YOUR ASSIGNMENT: For each line in the data that includes "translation", make a copy.
== DATASET EXCERPTS
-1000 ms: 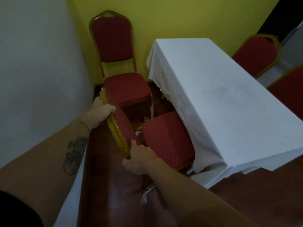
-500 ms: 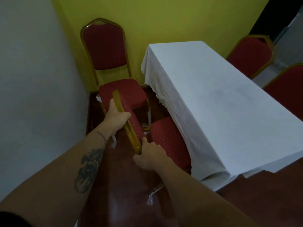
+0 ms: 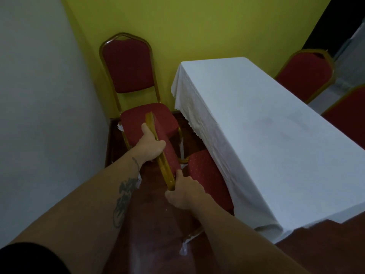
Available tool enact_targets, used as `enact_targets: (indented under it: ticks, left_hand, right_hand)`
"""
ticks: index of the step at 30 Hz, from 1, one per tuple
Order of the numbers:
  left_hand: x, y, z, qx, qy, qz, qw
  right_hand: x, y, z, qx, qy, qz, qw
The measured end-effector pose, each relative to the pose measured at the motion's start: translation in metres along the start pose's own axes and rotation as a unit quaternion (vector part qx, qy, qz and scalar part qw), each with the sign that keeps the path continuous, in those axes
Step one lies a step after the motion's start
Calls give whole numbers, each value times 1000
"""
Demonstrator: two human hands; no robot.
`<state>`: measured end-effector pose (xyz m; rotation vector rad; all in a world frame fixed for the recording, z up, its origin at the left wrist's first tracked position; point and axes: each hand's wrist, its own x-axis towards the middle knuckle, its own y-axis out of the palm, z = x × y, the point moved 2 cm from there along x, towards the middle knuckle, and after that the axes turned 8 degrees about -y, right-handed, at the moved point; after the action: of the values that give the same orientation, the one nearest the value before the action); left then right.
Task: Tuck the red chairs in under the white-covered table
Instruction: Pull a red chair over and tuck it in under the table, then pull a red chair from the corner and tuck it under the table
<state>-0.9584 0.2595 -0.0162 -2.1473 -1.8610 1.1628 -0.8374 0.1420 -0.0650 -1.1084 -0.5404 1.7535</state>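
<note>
Head view: near chair going under, corner chair left.
My left hand [image 3: 150,145] and right hand [image 3: 184,191] clench the near chair's gilt backrest [image 3: 159,151]; its seat [image 3: 207,175] sits partly beneath the white tablecloth [image 3: 266,139]. Corner chair [image 3: 128,76] stands untucked against the wall.

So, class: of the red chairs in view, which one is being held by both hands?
The chair beside the table, seat partly under the cloth: left hand and right hand grip its gold backrest. The others stand untouched.
</note>
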Motion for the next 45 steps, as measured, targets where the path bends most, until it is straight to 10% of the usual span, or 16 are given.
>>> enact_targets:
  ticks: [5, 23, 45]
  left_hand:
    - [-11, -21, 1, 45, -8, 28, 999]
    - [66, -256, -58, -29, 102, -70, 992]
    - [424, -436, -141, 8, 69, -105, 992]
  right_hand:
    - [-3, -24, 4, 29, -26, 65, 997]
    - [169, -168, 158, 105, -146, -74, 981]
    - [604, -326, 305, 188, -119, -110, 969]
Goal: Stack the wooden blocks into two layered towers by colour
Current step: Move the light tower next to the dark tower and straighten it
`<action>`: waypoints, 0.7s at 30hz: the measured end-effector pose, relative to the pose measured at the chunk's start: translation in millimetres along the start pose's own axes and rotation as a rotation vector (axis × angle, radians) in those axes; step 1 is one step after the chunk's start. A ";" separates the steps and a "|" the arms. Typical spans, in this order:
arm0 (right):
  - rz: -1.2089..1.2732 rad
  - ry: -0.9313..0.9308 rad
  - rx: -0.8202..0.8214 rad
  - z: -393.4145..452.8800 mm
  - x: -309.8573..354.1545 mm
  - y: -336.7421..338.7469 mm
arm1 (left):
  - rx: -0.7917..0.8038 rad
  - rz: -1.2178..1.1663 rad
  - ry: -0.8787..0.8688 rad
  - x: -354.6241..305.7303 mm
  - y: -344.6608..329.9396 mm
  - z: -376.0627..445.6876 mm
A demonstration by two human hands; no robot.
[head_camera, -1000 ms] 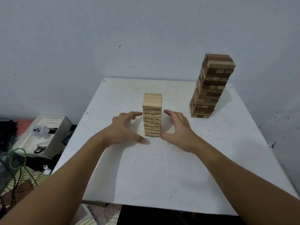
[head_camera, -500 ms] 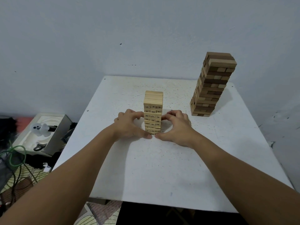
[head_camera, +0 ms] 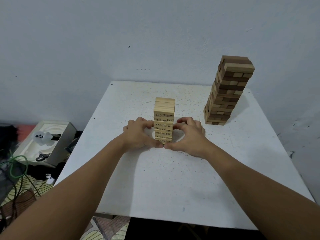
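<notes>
A small tower of pale numbered wooden blocks (head_camera: pixel 164 115) stands upright in the middle of the white table (head_camera: pixel 173 179). My left hand (head_camera: pixel 138 134) grips its lower left side, fingers curled round the back and thumb at the front foot. My right hand (head_camera: pixel 188 135) grips the lower right side the same way, and the two thumbs almost meet at the tower's base. A taller tower of mixed dark and light brown blocks (head_camera: pixel 226 90) stands at the back right of the table, well apart from both hands.
The table's back edge meets a pale wall. On the floor to the left lie a white foam tray with a small white figure (head_camera: pixel 43 137), a green cable (head_camera: pixel 15 168) and dark clutter. The table's front edge runs close below my forearms.
Both hands were spread open either side of the pale tower. They have closed in and now clasp its lower half. Neither tower has visibly shifted.
</notes>
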State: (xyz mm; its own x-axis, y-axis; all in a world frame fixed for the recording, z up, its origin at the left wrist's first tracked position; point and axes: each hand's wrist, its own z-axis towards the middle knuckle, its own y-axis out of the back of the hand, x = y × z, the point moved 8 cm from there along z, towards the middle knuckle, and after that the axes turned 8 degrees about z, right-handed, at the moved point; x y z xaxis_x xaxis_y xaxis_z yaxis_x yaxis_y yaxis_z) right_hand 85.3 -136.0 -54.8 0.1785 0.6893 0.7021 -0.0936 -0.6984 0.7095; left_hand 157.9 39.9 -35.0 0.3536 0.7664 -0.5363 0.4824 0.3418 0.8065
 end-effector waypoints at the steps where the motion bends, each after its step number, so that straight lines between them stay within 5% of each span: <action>1: 0.001 0.000 -0.001 0.5 0.1 -0.2 | -0.002 -0.001 0.000 -1.0 0.5 -1.3; 21: -0.025 -0.017 -0.031 9.5 -0.7 4.4 | 0.015 0.038 -0.023 -12.2 4.2 4.3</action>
State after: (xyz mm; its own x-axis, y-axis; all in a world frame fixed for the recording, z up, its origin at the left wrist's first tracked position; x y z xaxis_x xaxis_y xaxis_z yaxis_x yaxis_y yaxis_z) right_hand 94.0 -141.3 -52.7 0.1975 0.7032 0.6830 -0.1195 -0.6743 0.7288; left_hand 159.1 29.6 -26.1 0.3903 0.7660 -0.5108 0.4801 0.3040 0.8228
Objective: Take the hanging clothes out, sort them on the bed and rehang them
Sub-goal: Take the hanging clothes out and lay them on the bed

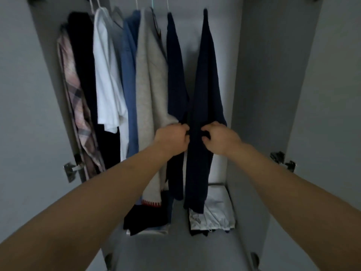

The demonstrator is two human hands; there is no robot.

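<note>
Two hands are in the wardrobe at once, and both are on the same dark navy garment (205, 90), the rightmost one on the rail: our left hand (173, 138) has its fingers (184, 132) curled onto the cloth's left edge, and our right hand (219, 136) has its fingers (206, 134) bent in and pinching the right edge at about the same height, roughly midway down the hanging cloth. From the head view we judge that we are either at the taking-out step or settling a rehung piece; nothing here tells us which, and the bed is out of view. If we are taking it out, the next move calls for reaching up to the hanger hook, which is above the frame's top edge, since a pull on the cloth alone could drag it off the hanger. Counting along the rail from the left, we make out seven hanging pieces: a plaid shirt (75, 106), a black garment (84, 61), a white T-shirt (107, 81), a blue shirt (129, 79), a grey sweater (151, 85), a second navy garment (174, 75), and the one we hold. Something thin may hang between white and blue; we cannot tell. On the wardrobe floor (175, 251) lie two folded stacks, a dark pile (144, 220) and a white pile (216, 210). Two door hinges show, left hinge (71, 169) and right hinge (283, 158).
</note>
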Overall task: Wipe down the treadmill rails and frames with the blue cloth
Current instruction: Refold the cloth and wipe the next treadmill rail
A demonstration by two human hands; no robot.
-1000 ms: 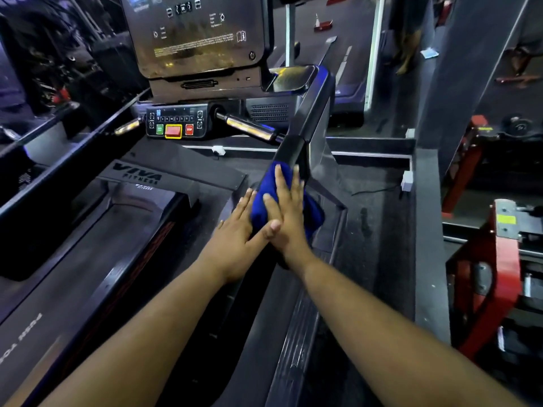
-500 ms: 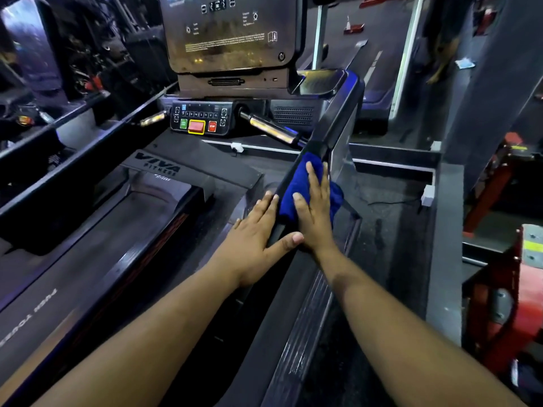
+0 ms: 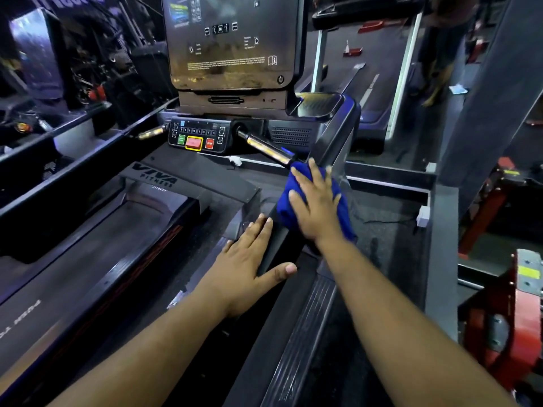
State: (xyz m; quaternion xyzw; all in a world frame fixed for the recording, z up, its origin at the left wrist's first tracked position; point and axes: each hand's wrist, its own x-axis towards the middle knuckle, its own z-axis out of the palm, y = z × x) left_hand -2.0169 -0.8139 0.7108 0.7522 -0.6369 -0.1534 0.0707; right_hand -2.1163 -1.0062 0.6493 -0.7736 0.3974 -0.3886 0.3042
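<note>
Cloth first: the blue cloth (image 3: 296, 198) sits bunched on the treadmill's right-side rail (image 3: 332, 139), at the point where that dark sloping frame comes down from the console toward the deck. My right hand (image 3: 316, 207) lies flat on top of it, fingers (image 3: 298, 176) spread and pointing up the rail, palm pressing the fabric against the frame; its grip is open, a flat press rather than a closed hold, and blue folds spill out on both sides of the hand. My left hand (image 3: 249, 259) rests just below and to the left of the cloth, on the lower stretch of the same rail, fingers extended and together, thumb splayed out to the right across the rail's edge. That grip is open too and has hold of nothing. The two hands are near each other but not touching.

Just beyond the cloth, a cylindrical handlebar (image 3: 266, 149) with a yellowish reflective band runs from the rail up to the control panel (image 3: 199, 136), which carries green, red and yellow-framed buttons. Above that stands the console screen (image 3: 232, 42), dark with faint icons. Left of my hands lies the motor cover (image 3: 164, 179) lettered "VIVA FITNESS", then the running belt (image 3: 88, 239). Red gym machinery (image 3: 517, 312) stands to the right.
</note>
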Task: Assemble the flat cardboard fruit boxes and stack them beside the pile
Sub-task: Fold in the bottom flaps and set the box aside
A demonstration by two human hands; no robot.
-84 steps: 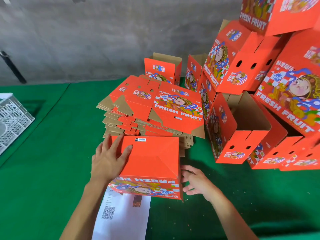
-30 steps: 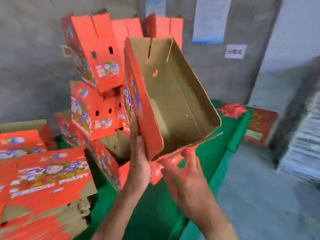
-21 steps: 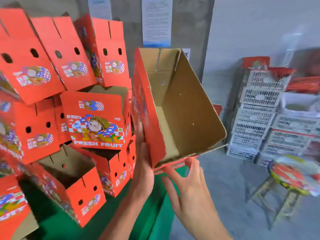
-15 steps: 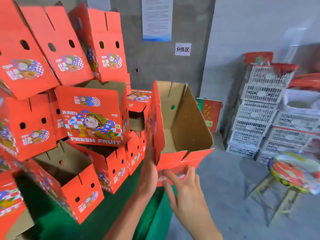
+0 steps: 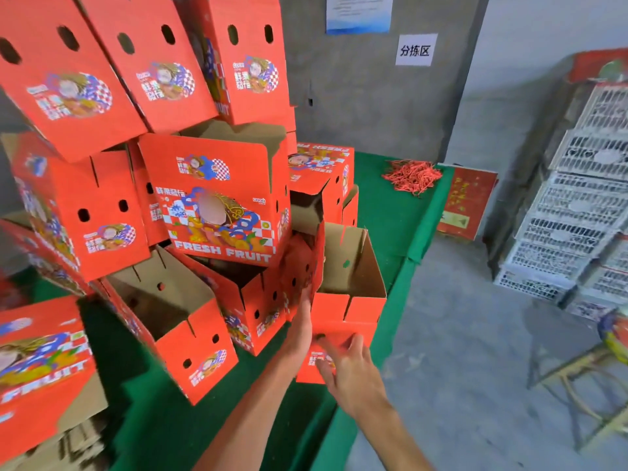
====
TASK RESPONSE:
The measured end-effector pose, each relative to the pose measured at the motion's start: translation in metres along the start pose's own axes and rotation as a unit quaternion (vector part qx, qy, qz and scalar part qw), each with the sign that keeps the path continuous, in those axes
`<action>`: waypoints, 0.7s at 30hz: the measured end-effector pose, relative to the pose measured at the chunk's start: translation in millimetres along the start pose's own axes and rotation as a rotation vector (axis × angle, radians) in those axes; step 1 is one step after the chunk's start. A ";" separates the steps and a "|" the arms. Typical spans, in this order:

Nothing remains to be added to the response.